◆ **MATERIAL FOR THIS EXERCISE**
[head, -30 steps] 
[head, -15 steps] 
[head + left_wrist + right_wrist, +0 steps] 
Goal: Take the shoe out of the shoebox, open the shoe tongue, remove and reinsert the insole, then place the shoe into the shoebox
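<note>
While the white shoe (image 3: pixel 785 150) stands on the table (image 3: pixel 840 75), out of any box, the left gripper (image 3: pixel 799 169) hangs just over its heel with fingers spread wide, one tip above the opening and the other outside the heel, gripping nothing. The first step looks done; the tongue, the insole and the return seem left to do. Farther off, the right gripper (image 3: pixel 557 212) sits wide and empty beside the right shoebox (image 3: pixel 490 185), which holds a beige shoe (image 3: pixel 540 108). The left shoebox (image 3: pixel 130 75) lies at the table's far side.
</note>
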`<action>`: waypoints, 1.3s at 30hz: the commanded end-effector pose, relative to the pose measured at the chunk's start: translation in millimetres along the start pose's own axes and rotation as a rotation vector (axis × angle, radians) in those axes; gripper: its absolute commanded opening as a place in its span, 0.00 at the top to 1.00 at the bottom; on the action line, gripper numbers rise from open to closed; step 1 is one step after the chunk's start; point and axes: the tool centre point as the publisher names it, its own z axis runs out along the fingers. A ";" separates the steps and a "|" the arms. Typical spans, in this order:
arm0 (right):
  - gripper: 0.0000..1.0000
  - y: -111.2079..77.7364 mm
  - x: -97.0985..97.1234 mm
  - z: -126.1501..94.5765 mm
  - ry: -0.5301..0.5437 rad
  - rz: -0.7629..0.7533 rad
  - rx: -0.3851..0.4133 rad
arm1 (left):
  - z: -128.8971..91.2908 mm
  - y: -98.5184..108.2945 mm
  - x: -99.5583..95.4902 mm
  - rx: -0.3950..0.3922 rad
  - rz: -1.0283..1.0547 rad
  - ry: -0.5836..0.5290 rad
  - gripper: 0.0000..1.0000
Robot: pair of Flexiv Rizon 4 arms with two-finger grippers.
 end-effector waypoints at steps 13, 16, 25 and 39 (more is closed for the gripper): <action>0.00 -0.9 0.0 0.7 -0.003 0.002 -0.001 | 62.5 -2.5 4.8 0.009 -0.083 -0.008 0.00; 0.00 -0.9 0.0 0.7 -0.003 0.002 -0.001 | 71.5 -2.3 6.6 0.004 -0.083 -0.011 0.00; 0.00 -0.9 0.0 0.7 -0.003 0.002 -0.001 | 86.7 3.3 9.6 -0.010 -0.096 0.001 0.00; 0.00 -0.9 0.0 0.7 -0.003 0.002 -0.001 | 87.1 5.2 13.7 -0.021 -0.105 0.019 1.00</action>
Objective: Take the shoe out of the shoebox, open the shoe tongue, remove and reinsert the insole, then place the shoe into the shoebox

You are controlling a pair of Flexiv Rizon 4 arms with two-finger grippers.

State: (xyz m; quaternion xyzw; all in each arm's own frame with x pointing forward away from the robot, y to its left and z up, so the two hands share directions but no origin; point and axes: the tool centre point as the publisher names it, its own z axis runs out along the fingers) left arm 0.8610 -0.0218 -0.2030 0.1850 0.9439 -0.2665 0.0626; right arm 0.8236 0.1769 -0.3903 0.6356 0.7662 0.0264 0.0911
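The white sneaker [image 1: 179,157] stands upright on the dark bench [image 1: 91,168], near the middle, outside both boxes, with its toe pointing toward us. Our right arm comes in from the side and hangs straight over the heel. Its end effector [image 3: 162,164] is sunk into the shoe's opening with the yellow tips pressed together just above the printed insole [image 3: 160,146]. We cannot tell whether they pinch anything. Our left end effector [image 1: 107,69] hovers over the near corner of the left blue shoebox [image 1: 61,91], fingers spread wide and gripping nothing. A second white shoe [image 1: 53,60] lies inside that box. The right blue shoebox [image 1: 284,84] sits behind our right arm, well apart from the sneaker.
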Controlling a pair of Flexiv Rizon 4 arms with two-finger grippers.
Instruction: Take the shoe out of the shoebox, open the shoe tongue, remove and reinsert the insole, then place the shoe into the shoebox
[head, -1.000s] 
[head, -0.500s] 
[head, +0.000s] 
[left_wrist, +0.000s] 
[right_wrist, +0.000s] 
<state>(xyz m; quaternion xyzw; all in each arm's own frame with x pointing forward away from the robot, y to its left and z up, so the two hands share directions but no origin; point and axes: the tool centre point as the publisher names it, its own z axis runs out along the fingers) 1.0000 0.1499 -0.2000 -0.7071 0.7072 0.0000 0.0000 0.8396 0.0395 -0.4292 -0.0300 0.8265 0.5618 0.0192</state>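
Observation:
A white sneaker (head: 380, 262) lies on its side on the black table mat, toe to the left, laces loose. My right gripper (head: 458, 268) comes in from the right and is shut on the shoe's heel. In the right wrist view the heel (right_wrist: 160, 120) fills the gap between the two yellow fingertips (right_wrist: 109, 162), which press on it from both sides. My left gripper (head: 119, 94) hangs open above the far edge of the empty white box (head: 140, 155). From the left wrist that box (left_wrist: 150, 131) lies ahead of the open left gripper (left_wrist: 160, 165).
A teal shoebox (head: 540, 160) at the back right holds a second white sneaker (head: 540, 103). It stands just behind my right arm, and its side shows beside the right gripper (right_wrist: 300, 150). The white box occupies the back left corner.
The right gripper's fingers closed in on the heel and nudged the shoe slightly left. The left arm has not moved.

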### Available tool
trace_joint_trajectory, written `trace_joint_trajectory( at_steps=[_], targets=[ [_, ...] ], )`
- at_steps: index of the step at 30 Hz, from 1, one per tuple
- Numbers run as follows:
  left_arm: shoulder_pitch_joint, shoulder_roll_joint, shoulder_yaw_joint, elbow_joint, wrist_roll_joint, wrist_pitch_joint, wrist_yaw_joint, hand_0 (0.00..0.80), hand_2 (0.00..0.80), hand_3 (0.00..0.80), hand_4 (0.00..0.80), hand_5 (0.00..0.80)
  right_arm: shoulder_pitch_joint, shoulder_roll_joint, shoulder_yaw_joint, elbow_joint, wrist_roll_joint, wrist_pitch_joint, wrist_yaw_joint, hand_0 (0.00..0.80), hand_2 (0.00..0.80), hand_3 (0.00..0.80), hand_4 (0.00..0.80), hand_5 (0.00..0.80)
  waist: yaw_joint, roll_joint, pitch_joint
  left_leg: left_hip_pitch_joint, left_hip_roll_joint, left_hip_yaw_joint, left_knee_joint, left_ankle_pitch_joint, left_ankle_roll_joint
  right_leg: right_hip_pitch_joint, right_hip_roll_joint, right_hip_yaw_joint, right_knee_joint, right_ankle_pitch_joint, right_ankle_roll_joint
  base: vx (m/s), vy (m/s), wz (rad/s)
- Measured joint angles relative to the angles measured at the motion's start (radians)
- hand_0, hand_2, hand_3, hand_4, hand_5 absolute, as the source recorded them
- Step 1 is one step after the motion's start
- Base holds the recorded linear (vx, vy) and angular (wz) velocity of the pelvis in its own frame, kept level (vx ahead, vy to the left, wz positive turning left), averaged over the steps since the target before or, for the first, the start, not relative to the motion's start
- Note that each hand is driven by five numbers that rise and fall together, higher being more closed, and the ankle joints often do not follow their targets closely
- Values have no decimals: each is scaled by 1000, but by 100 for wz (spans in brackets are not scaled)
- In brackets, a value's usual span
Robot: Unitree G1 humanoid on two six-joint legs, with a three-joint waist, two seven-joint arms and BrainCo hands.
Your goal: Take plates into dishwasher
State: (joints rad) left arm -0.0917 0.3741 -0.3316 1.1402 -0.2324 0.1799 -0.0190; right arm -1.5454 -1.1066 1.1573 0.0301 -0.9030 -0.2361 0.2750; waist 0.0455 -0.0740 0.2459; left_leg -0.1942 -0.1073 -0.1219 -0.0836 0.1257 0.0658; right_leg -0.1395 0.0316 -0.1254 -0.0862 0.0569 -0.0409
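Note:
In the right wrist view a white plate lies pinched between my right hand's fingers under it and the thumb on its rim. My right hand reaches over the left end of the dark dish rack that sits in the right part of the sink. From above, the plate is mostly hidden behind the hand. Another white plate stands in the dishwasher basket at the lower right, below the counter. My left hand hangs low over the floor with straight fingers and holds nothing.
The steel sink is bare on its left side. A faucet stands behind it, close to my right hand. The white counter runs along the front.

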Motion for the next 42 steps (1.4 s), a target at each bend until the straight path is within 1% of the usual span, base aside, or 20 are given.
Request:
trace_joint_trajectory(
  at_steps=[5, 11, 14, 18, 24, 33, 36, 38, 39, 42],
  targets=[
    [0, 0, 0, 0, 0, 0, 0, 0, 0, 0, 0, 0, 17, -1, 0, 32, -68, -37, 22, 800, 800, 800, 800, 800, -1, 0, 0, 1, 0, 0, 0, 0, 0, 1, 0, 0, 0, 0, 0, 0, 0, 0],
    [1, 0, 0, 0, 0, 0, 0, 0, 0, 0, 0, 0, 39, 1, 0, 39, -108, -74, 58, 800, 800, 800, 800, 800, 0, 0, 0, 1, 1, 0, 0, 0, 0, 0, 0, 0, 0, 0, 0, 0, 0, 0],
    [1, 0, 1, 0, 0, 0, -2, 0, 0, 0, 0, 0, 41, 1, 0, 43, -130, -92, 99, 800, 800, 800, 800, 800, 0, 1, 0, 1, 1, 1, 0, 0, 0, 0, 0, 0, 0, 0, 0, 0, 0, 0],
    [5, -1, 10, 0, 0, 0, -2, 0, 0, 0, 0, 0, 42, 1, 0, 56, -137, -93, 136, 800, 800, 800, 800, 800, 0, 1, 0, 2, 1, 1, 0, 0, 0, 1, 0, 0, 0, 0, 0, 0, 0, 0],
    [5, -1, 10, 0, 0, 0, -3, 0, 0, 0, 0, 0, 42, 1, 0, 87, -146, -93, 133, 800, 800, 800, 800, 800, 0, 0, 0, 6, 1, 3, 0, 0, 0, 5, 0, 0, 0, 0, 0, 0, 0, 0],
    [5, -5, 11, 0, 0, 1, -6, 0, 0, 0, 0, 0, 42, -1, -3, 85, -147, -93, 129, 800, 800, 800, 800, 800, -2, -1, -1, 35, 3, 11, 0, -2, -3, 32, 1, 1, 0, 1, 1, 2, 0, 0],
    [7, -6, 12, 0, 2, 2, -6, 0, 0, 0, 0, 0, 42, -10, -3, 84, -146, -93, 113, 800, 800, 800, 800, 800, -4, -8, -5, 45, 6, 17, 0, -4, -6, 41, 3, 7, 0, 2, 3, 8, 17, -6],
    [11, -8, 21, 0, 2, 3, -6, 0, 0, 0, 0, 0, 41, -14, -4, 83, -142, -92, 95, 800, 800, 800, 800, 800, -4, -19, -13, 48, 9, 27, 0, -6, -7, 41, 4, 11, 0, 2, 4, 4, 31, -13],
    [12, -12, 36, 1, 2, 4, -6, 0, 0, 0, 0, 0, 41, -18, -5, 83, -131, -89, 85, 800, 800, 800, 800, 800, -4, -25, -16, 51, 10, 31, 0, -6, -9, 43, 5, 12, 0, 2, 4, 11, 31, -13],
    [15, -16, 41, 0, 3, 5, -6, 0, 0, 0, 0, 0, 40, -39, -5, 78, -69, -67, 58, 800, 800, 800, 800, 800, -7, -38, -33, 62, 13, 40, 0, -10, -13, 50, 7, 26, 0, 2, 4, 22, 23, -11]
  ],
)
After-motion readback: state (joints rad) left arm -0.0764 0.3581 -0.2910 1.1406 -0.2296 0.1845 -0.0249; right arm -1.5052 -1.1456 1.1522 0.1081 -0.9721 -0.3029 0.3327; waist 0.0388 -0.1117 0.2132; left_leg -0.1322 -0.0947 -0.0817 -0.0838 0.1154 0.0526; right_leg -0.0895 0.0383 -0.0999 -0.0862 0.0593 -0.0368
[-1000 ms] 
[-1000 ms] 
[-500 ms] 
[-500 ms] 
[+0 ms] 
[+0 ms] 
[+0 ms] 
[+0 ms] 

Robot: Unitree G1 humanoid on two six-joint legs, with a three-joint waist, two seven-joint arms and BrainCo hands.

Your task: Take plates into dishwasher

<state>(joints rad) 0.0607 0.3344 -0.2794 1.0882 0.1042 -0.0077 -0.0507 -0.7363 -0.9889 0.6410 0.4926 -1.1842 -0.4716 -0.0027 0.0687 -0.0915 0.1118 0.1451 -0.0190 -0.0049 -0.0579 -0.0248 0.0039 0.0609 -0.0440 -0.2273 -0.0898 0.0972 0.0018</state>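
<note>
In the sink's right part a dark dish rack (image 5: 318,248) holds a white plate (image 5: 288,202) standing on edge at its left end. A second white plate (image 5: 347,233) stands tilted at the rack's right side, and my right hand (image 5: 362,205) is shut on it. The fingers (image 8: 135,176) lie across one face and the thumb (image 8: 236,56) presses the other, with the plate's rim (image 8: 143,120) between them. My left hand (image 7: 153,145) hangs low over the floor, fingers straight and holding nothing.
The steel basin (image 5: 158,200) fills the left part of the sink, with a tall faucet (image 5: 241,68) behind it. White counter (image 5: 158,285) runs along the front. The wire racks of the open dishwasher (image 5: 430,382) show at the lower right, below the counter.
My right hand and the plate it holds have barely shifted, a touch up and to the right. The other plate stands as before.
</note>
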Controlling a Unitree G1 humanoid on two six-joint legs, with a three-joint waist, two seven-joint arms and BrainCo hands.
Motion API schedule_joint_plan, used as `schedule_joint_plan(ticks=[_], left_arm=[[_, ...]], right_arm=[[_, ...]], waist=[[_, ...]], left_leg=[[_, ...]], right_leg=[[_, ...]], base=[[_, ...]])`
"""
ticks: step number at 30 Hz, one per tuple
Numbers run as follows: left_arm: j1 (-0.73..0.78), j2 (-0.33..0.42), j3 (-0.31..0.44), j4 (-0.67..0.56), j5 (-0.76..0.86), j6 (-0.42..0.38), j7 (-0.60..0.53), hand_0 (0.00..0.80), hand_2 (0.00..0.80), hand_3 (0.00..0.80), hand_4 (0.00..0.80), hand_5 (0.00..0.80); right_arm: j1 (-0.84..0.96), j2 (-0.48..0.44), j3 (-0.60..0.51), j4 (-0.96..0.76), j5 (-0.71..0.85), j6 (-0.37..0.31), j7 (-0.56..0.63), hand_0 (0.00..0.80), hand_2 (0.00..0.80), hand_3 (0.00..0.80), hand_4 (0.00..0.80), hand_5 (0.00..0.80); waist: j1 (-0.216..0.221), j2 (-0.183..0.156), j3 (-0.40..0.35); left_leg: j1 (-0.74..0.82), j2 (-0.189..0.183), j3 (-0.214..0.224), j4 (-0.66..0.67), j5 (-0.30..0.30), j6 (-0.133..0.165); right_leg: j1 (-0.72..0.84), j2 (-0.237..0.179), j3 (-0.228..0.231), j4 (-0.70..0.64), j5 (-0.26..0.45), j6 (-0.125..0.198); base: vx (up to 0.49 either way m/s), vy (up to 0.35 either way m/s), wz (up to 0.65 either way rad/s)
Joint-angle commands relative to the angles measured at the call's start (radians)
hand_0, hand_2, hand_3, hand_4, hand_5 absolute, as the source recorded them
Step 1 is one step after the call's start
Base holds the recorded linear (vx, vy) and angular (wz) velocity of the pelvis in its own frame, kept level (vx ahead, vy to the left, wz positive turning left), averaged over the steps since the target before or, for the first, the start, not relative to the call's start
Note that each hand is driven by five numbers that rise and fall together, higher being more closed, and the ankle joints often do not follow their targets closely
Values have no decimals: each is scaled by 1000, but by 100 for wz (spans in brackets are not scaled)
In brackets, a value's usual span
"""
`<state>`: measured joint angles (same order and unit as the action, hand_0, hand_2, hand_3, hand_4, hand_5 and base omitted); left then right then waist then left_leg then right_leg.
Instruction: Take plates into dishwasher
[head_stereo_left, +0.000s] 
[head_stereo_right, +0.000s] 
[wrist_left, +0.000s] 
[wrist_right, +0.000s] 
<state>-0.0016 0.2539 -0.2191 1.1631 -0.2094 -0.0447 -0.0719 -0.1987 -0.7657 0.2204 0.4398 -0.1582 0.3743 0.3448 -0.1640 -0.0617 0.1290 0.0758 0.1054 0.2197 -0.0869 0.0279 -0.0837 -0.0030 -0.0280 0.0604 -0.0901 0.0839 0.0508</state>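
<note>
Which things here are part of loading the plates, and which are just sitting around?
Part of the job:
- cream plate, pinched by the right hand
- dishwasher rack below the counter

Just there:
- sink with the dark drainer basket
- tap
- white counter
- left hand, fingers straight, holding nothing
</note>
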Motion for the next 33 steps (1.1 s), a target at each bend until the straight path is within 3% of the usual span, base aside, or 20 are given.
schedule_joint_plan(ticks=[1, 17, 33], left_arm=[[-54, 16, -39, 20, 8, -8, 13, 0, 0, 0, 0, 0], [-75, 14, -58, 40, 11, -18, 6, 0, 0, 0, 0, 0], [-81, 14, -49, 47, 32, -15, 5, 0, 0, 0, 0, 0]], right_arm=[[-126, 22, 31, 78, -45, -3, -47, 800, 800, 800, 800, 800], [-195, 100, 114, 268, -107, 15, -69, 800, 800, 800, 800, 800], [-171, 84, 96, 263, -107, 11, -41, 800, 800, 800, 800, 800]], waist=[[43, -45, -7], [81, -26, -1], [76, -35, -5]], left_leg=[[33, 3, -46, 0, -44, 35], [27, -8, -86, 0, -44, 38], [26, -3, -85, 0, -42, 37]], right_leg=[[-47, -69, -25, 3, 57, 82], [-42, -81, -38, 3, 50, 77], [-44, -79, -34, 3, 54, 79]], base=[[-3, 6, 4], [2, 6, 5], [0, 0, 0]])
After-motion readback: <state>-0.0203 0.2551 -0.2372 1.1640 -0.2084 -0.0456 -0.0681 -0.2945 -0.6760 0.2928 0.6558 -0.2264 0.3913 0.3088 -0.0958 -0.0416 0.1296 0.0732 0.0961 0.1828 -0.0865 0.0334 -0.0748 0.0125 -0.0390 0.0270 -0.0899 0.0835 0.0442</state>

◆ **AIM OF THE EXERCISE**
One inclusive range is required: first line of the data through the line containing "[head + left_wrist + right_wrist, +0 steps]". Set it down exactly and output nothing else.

◆ **WRITTEN RESPONSE**
[head, -30 steps] 
[head, -15 steps] 
[head + left_wrist + right_wrist, +0 steps] 

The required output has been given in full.